■ **About this exercise**
An exact copy of the listing below is the answer, with the pictures removed.

■ **Data excerpt**

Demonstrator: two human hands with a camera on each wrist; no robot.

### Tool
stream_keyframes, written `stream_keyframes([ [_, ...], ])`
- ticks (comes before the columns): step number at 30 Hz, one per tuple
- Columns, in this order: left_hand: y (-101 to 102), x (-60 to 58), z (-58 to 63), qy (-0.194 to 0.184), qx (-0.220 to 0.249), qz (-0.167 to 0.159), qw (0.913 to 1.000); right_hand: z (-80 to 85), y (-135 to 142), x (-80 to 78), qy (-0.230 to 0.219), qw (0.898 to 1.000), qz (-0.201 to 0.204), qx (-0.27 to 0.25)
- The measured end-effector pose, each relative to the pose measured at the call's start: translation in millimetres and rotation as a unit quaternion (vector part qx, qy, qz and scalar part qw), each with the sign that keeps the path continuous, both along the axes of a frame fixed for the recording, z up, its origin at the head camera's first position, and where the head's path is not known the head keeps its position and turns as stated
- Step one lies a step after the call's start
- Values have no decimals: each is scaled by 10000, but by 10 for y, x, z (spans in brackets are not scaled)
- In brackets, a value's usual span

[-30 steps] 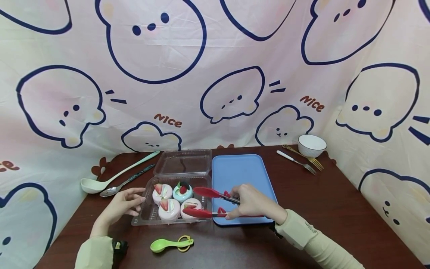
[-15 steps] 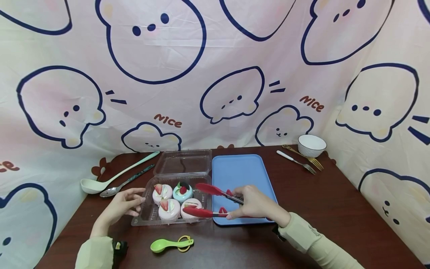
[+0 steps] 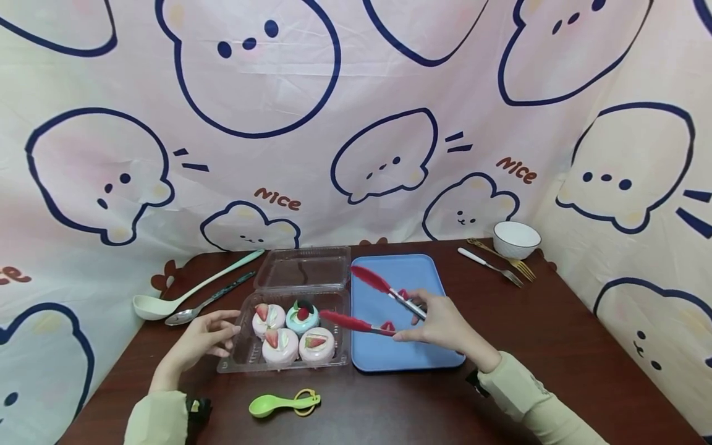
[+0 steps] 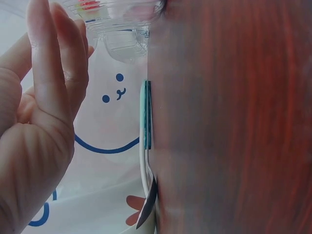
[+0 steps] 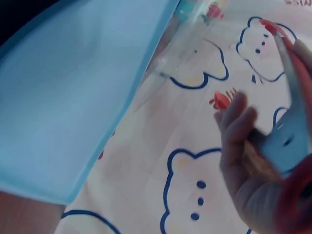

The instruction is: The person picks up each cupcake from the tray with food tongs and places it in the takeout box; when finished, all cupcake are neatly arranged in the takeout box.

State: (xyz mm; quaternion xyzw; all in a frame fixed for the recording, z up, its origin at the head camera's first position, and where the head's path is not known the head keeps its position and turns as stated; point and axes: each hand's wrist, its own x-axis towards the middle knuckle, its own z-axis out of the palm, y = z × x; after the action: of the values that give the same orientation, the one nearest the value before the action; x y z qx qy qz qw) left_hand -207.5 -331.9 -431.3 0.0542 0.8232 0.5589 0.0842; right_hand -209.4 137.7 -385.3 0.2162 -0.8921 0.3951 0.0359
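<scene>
My right hand (image 3: 447,324) grips a pair of red-tipped tongs (image 3: 356,322), spread apart over the blue tray (image 3: 389,361). Nothing sits between the tong tips; the lower tip reaches over the right side of the clear plastic box (image 3: 245,357). In that box stand several small toy cakes: pink ones with strawberry pieces (image 3: 280,353) and a light blue one (image 3: 302,326) with a red berry. My left hand (image 3: 203,340) rests at the box's left edge, its fingers loosely extended. In the left wrist view these fingers (image 4: 46,63) hold nothing.
Behind the box lies its raised clear lid (image 3: 306,271). A ladle (image 3: 161,307) and a spoon (image 3: 186,316) are at left, a green measuring spoon (image 3: 272,405) in front. At back right are a white-handled fork (image 3: 489,267), a gold fork (image 3: 520,267) and a white bowl (image 3: 517,241).
My right hand has moved the tongs up and to the right, from over the cakes to above the blue tray. Their tips are turned further upward. The left hand stays put.
</scene>
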Motion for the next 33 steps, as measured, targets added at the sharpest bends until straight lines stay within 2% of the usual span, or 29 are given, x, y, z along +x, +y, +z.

■ **Response to this exercise**
Demonstrator: two human hands with a camera on each wrist; no robot.

### Tool
stream_keyframes, written `stream_keyframes([ [_, ...], ])`
- ticks (comes before the columns): step number at 30 Hz, one per tuple
- Columns, in this order: left_hand: y (-101 to 102), x (-60 to 58), z (-58 to 63), qy (-0.194 to 0.184), qx (-0.220 to 0.249), qz (-0.167 to 0.159), qw (0.913 to 1.000); right_hand: z (-80 to 85), y (-135 to 142), x (-80 to 78), qy (-0.230 to 0.219), qw (0.898 to 1.000), qz (-0.201 to 0.204), qx (-0.27 to 0.25)
- The measured end-effector pose, each relative to the pose measured at the call's start: translation in millimetres and rotation as a unit quaternion (vector part qx, qy, qz and scalar part qw), each with the sign that keeps the path continuous, both along the axes of a frame fixed for the recording, z up, its origin at the head camera's first position, and where the head's path is not known the head keeps its position and turns as stated
- Step one lies a step after the call's start
- Values have no decimals: each is scaled by 10000, but by 10 for y, x, z (spans in brackets are not scaled)
- In brackets, a value's usual span

[-30 steps] 
[-15 steps] 
[+0 steps] 
[+0 steps] 
[+0 steps] 

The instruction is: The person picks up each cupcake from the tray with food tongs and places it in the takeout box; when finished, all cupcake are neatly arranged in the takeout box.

State: (xyz mm; quaternion xyzw; all in a frame fixed for the recording, z up, its origin at the head camera's first position, and where the head's path is not known the head keeps its position and turns as stated; point and axes: each hand's wrist, its own x-axis towards the middle knuckle, its own z-axis out of the palm, y = z × x; after the action: of the values that give the same orientation, the one nearest the value before the action; x y z qx qy qz qw) left_hand -207.5 -331.9 -431.3 0.0542 0.8232 0.5589 0.0842; right_hand -209.4 137.7 -385.3 0.2162 -0.8921 0.3951 0.0359
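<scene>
My right hand (image 3: 447,324) grips a pair of red-tipped tongs (image 3: 356,322), spread apart over the blue tray (image 3: 389,361). Nothing sits between the tong tips; the lower tip reaches over the right side of the clear plastic box (image 3: 245,357). In that box stand several small toy cakes: pink ones with strawberry pieces (image 3: 280,353) and a light blue one (image 3: 302,326) with a red berry. My left hand (image 3: 203,340) rests at the box's left edge, its fingers loosely extended. In the left wrist view these fingers (image 4: 46,63) hold nothing.
Behind the box lies its raised clear lid (image 3: 306,271). A ladle (image 3: 161,307) and a spoon (image 3: 186,316) are at left, a green measuring spoon (image 3: 272,405) in front. At back right are a white-handled fork (image 3: 489,267), a gold fork (image 3: 520,267) and a white bowl (image 3: 517,241).
My right hand has moved the tongs up and to the right, from over the cakes to above the blue tray. Their tips are turned further upward. The left hand stays put.
</scene>
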Motion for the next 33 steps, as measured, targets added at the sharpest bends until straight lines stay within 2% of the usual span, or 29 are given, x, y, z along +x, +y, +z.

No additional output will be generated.